_What is needed_
In the records that follow, the lines from the one containing "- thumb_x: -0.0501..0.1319" to the one containing "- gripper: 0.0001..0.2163", inclusive, are to be given again exactly.

______________________________

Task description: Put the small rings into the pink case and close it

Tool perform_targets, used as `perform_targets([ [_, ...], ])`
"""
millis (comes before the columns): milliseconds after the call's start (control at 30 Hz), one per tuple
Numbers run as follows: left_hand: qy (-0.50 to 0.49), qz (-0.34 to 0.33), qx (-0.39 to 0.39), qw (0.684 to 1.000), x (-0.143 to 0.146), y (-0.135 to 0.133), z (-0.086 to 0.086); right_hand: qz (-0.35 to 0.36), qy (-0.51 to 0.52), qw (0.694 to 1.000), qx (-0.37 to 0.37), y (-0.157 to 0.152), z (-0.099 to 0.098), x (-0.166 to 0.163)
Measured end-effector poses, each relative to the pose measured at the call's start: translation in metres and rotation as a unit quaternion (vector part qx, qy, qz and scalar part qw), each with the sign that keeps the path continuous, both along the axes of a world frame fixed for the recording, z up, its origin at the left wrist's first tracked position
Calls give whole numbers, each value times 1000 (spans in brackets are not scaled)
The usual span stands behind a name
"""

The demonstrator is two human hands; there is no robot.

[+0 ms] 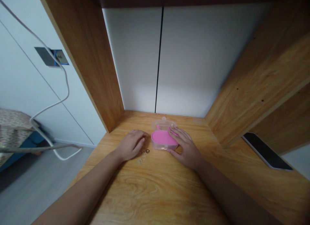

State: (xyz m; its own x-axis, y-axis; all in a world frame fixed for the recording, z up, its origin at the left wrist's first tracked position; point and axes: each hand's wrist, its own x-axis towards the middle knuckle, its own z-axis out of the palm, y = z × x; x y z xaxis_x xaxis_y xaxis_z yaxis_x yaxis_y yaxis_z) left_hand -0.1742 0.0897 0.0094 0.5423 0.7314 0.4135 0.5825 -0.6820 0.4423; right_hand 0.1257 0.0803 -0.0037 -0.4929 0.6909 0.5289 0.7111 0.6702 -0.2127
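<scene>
A small clear plastic case with a pink top surface [161, 138] sits on the wooden desk, its transparent lid [162, 123] tipped back behind it. My right hand [185, 146] grips the right end of this case, fingers over the pink top and thumb at the front side. To the left of the case, my left hand [132, 144] rests on the desk with loosely bent fingers and the thumb apart from them; nothing shows in it. Beside its thumb lie a small black ring [147, 151] and several tiny clear or silvery loops [139, 160], too small to name surely.
A dark flat device like a phone or tablet [266, 150] lies at the right under a wooden panel. Wooden side panels [89, 63] and a white back wall [189, 57] enclose the desk [155, 192]. A white cable [66, 83] hangs at the left.
</scene>
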Motion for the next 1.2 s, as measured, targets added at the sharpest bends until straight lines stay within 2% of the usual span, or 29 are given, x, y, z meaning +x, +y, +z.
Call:
perform_targets([
  [133,-54,-17,-33,998,1,6,-5,18,8,1000,10,-2,1,-1],
  [367,30,-65,-43,996,9,6,-6,24,41,998,50,-10,1,-3],
  [600,25,-76,-64,995,8,7,-5,9,95,993,76,-19,10,-6],
  [733,-25,-86,-56,994,9,0,0,6,135,983,121,-32,16,-12],
  [833,-95,-64,-36,993,15,-13,3,25,147,978,146,-43,17,-18],
  [900,-152,-49,-9,987,23,-26,4,50,141,979,136,-50,18,-23],
  [1033,-232,-73,9,970,43,-50,3,61,122,985,105,-57,21,-31],
  [1133,-247,-92,-15,964,53,-59,4,78,123,984,103,-56,22,-32],
  [1200,-234,-113,0,966,54,-60,5,96,127,981,107,-55,22,-32],
])
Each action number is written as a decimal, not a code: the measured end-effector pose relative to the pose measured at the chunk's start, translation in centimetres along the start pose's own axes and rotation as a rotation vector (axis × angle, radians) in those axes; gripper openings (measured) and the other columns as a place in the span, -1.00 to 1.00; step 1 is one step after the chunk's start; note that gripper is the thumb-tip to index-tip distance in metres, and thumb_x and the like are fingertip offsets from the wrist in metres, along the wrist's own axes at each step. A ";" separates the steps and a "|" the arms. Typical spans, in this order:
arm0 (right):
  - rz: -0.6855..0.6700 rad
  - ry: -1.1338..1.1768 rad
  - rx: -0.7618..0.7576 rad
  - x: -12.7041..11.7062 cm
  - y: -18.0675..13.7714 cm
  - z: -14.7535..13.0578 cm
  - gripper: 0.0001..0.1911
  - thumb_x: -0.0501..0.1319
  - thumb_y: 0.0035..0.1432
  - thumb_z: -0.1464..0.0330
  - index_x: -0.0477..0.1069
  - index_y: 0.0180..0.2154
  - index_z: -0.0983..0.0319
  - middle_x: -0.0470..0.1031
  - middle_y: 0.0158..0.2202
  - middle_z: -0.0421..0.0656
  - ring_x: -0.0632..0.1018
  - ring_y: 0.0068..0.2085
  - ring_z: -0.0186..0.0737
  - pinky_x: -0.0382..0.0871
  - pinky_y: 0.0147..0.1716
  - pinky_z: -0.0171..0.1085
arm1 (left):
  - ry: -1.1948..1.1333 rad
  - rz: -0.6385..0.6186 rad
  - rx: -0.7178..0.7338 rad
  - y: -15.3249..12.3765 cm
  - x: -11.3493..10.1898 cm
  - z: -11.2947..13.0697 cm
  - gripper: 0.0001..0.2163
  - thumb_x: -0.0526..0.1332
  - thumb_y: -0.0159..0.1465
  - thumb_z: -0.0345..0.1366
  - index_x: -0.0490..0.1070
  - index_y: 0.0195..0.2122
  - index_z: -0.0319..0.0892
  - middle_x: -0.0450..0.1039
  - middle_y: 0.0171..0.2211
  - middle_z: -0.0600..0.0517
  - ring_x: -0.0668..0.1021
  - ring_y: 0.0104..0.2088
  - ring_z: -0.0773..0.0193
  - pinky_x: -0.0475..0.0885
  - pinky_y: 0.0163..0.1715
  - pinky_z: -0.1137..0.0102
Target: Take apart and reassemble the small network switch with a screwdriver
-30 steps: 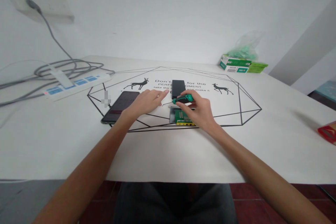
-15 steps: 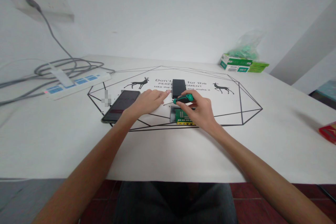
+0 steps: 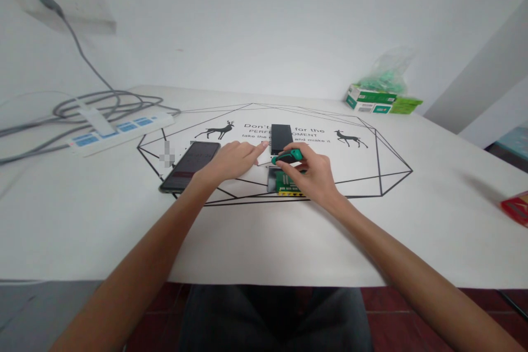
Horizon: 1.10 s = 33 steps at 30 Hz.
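From the head camera, both forearms reach forward over the white table (image 3: pixel 82 220). The left hand (image 3: pixel 231 160) lies low beside a phone (image 3: pixel 190 166), its fingers (image 3: pixel 258 148) stretched out close together and pointing right towards a black box (image 3: pixel 281 138), gripping nothing that can be seen. The right hand (image 3: pixel 315 173) is curled with thumb and fingertips pinching a green tool (image 3: pixel 289 155), which lies crosswise just above a green circuit board (image 3: pixel 285 182), its tip near the left fingertips.
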State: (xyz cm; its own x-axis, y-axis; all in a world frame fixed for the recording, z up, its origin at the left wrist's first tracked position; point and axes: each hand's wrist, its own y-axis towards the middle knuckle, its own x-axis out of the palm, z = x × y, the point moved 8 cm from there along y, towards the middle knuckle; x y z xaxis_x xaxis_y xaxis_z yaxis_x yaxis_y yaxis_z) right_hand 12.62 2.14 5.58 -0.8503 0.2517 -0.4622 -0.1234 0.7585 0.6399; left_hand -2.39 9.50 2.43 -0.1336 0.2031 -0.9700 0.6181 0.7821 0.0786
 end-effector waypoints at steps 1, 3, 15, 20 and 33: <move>-0.002 -0.002 -0.002 0.0 0.0 0.0 -0.77 0.28 0.16 0.25 0.41 -0.16 0.18 0.60 -0.28 -0.16 0.57 -0.41 -0.31 0.58 -0.37 -0.29 | 0.009 0.005 0.003 0.0 0.0 0.0 -0.58 -0.04 0.44 -0.33 0.17 0.31 -0.15 0.57 -0.05 -0.13 0.59 -0.10 0.09 0.36 -0.16 0.33; 0.001 -0.006 0.004 0.1 0.0 0.1 -0.77 0.28 0.15 0.24 0.42 -0.16 0.18 0.60 -0.28 -0.17 0.57 -0.40 -0.30 0.58 -0.36 -0.29 | 0.019 0.024 0.008 0.0 0.0 0.0 -0.59 -0.04 0.44 -0.32 0.18 0.31 -0.16 0.56 -0.04 -0.16 0.59 -0.10 0.09 0.37 -0.16 0.32; 0.007 -0.001 0.024 0.0 0.0 -0.1 -0.79 0.27 0.15 0.25 0.42 -0.16 0.14 0.60 -0.27 -0.18 0.60 -0.36 -0.28 0.60 -0.34 -0.27 | 0.108 -0.018 0.009 -0.4 -0.8 0.7 -0.56 -0.02 0.42 -0.34 0.14 0.32 -0.19 0.56 -0.07 -0.22 0.59 -0.13 0.00 0.40 -0.22 0.27; 0.015 -0.007 0.020 -0.1 0.0 0.0 -0.78 0.28 0.14 0.25 0.42 -0.16 0.16 0.59 -0.28 -0.18 0.58 -0.40 -0.30 0.59 -0.35 -0.27 | 0.025 0.023 0.029 -0.3 -0.5 0.5 -0.58 -0.02 0.42 -0.32 0.16 0.30 -0.17 0.56 -0.08 -0.19 0.59 -0.16 0.05 0.39 -0.22 0.28; 0.008 -0.010 0.029 0.1 -0.1 0.3 -0.76 0.27 0.17 0.22 0.40 -0.15 0.17 0.60 -0.29 -0.17 0.59 -0.39 -0.30 0.58 -0.36 -0.31 | 0.131 -0.011 0.011 -0.7 -1.5 1.6 -0.58 -0.10 0.44 -0.37 0.18 0.31 -0.10 0.59 -0.15 -0.14 0.61 -0.23 0.07 0.38 -0.32 0.33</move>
State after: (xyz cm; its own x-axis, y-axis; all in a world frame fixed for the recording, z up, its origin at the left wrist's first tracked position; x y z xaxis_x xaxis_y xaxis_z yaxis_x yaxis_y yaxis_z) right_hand 12.74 2.30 5.32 -0.8462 0.2637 -0.4631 -0.1016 0.7732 0.6260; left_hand -1.39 7.70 3.51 -0.2398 0.2703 -0.9324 0.6247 0.7781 0.0649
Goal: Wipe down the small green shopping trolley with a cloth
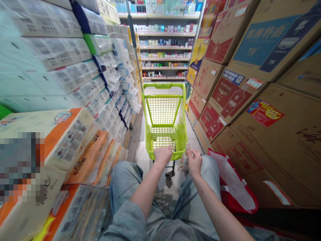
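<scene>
A small lime-green shopping cart stands in a narrow store aisle straight ahead of me, its basket bare inside. My left hand is closed in a fist on the cart's near rim. My right hand sits just right of it, fingers pinched on a small light, patterned piece of cloth or paper that hangs beside the cart's corner. My knees in blue jeans show below both hands.
Wrapped tissue packs are stacked high along the left. Brown cardboard cartons wall the right side. A red-and-white bag lies by my right knee. Shelves of small goods close the aisle's far end. A metal pole rises behind the cart.
</scene>
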Tool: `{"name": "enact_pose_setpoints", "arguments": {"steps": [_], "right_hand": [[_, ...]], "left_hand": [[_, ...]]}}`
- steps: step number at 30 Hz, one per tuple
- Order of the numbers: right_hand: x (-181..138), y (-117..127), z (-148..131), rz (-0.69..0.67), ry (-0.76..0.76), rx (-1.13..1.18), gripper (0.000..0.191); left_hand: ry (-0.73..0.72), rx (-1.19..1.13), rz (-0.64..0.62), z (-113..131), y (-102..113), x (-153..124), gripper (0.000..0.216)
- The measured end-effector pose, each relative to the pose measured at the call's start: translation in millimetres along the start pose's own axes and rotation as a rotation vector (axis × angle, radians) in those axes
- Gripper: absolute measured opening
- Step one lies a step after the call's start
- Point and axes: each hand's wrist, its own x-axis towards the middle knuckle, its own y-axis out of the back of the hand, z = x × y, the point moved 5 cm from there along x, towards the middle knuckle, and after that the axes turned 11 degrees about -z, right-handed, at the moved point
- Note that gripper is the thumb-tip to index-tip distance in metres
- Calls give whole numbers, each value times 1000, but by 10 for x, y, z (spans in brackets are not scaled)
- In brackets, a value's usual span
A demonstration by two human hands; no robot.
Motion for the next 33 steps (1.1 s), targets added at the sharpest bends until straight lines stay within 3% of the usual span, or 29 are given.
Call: {"name": "enact_pose_setpoints", "arguments": {"steps": [7, 11, 18, 22, 25, 27, 31, 33], "right_hand": [[519, 98, 89, -13, -5, -73, 55], [643, 69, 115, -50, -17, -103, 53], [186, -178, 55, 163, -92, -49, 54], [-131, -414, 6, 94, -171, 84, 46], [-176, -482, 25, 14, -208, 205, 42], [-76, -415, 89, 22, -234, 244, 42], [315, -84, 197, 205, -226, 172, 45], [502, -15, 167, 136, -174, 125, 42]], "left_hand": [[-224, 26, -216, -15, 79, 38, 65], [-210, 114, -172, -114, 141, 81, 66], [-229, 149, -96, -122, 108, 90, 63], [-243, 131, -96, -135, 112, 71, 66], [-255, 112, -108, -135, 121, 53, 66], [-258, 99, -112, -136, 126, 40, 64], [-269, 83, -99, -128, 132, 14, 64], [-268, 73, -106, -119, 129, 5, 63]]}}
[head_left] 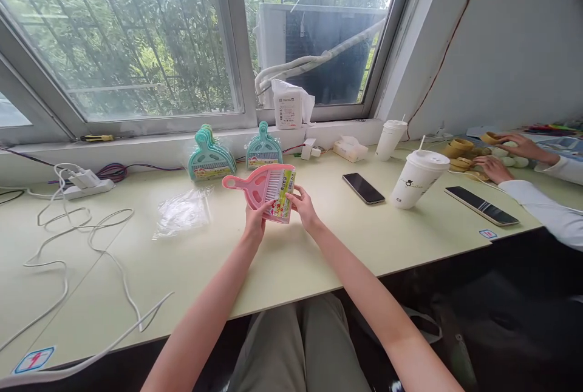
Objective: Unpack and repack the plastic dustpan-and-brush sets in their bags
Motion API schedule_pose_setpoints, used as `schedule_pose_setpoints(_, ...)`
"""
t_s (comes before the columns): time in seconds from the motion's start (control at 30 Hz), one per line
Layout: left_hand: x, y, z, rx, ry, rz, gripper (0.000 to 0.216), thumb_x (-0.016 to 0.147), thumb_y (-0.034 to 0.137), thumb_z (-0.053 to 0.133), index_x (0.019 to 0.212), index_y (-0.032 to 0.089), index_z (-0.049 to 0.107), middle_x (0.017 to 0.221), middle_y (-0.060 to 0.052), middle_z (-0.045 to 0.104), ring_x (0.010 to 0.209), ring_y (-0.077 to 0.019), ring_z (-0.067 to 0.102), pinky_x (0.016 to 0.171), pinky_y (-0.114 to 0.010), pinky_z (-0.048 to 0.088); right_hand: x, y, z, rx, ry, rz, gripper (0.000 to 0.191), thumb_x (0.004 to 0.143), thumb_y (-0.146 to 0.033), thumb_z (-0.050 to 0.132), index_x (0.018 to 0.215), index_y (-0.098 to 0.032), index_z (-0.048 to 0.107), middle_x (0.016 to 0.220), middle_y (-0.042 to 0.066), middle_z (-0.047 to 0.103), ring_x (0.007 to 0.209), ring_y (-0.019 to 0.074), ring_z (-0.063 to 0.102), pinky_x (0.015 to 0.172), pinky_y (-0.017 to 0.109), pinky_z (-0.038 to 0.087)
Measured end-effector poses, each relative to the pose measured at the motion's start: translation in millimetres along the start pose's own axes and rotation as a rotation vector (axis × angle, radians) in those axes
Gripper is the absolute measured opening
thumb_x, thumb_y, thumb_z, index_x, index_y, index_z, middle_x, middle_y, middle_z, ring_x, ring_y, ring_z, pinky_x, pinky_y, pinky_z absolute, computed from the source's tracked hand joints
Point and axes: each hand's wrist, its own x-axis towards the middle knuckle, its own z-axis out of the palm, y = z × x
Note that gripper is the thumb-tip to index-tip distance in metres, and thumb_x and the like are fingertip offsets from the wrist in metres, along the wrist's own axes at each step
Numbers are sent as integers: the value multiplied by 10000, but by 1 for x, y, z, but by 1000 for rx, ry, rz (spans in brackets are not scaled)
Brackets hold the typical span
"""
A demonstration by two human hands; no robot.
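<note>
A pink mini dustpan and brush set [259,189] with a printed card label is held above the table, tilted, its handle pointing left. My left hand [255,219] grips its lower edge, fingers closed. On the label end, my right hand [304,206] closes around the right edge, thumb on the front. Some fingers of both hands are hidden behind the set. Clear plastic bags [183,212] lie flat to the left. Behind stand a stack of green dustpan sets [211,155] and a smaller green dustpan group [263,148].
White cables [93,228] and a power strip [88,189] spread over the left. At right are a phone [363,189], a large white cup [419,179], another cup [390,139] and a second phone [481,205]. A co-worker's hands [505,158] handle yellowish rolls at far right.
</note>
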Motion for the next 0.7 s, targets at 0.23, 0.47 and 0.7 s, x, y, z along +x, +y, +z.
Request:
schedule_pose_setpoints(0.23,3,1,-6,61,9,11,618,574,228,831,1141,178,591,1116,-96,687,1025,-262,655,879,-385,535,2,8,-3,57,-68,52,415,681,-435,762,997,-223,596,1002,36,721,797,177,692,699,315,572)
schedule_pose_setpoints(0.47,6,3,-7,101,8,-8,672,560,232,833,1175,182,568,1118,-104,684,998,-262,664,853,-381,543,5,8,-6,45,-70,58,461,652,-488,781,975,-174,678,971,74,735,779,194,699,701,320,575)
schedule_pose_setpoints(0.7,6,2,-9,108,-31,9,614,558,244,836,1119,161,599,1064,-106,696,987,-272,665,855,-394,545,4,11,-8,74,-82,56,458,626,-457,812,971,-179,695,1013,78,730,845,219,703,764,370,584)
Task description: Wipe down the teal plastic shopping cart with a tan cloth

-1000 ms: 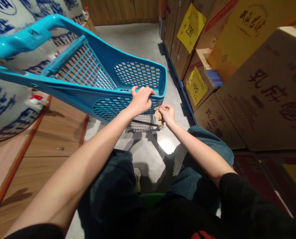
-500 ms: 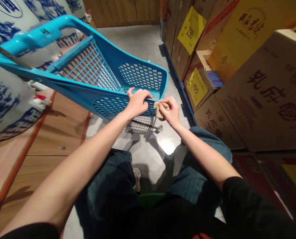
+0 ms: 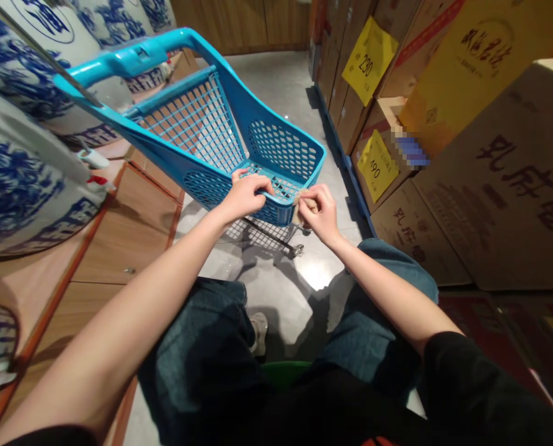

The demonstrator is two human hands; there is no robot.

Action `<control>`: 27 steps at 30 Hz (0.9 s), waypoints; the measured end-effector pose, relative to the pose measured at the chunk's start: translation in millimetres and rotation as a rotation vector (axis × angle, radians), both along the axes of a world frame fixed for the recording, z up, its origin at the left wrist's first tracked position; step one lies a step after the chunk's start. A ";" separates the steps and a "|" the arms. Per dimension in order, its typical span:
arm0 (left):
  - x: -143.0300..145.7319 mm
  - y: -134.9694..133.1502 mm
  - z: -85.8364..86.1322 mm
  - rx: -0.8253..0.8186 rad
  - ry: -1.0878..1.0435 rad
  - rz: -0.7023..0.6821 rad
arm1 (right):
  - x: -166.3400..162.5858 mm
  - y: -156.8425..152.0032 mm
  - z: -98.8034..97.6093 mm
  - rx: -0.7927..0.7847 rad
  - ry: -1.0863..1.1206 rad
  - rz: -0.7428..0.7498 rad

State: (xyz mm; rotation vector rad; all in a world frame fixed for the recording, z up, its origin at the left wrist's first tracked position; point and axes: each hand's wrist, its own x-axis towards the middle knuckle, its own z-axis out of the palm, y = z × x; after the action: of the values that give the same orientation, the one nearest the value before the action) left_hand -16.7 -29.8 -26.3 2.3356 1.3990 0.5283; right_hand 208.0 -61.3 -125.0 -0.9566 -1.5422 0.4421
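Observation:
A blue plastic shopping cart (image 3: 202, 158) stands before me, its handle at the upper left and its front end towards me. My left hand (image 3: 245, 197) is closed over the rim of its near side, thumb outside the basket. At the cart's front corner, my right hand (image 3: 322, 214) pinches a tan cloth (image 3: 299, 214) against the blue plastic. Much of the cloth is hidden behind the fingers and the corner.
Large blue-and-white jars (image 3: 30, 179) stand on a wooden cabinet (image 3: 118, 248) at the left. Stacked cartons (image 3: 513, 186) with yellow price signs (image 3: 371, 60) line the right. Grey tiled floor (image 3: 276, 80) runs between, and a green seat edge (image 3: 286, 373) shows beneath me.
The cart has turned, its handle end swinging right in view, and more of its basket floor shows. My left hand has shifted slightly left with the rim; the cloth is now more hidden.

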 end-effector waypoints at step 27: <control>17.7 24.8 -11.3 0.056 0.288 0.034 | 5.1 43.4 10.6 -0.116 -0.145 -0.189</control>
State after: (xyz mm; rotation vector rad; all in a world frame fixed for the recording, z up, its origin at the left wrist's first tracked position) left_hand 0.9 -5.0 -37.7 2.5140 1.5688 0.2484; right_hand 213.0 -17.9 -114.5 -1.2358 -1.5509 0.3365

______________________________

_Response area_
  - thumb_x: -0.0501..0.1319
  - thumb_y: 0.0035..0.1432
  - thumb_z: -0.1464..0.0330
  - index_x: -0.0477..0.1069
  - index_y: 0.0180..0.2154
  - index_z: -0.0983..0.0319
  - middle_x: -0.0470..0.1031
  - middle_y: 0.0158..0.2202
  - middle_z: -0.0421..0.0656
  - ring_x: -0.0632..0.1018
  - ring_y: 0.0068..0.2085
  - ring_z: -0.0186..0.0737
  - pinky_x: -0.0382..0.0871
  - pinky_y: 0.0147..0.1716
  - pinky_z: -0.0171..0.1085
arm1 (left):
  - ry: -1.1948..1.1333 rad
  - rz: -0.6385..0.6186 rad
  - rx: -0.7178..0.7338 rad
  - y: -15.3249..12.3765 cm
  - x: -11.3493..10.1898 cm
  - z: -11.2947..13.0697 cm
  - gripper: 0.0001..0.2163

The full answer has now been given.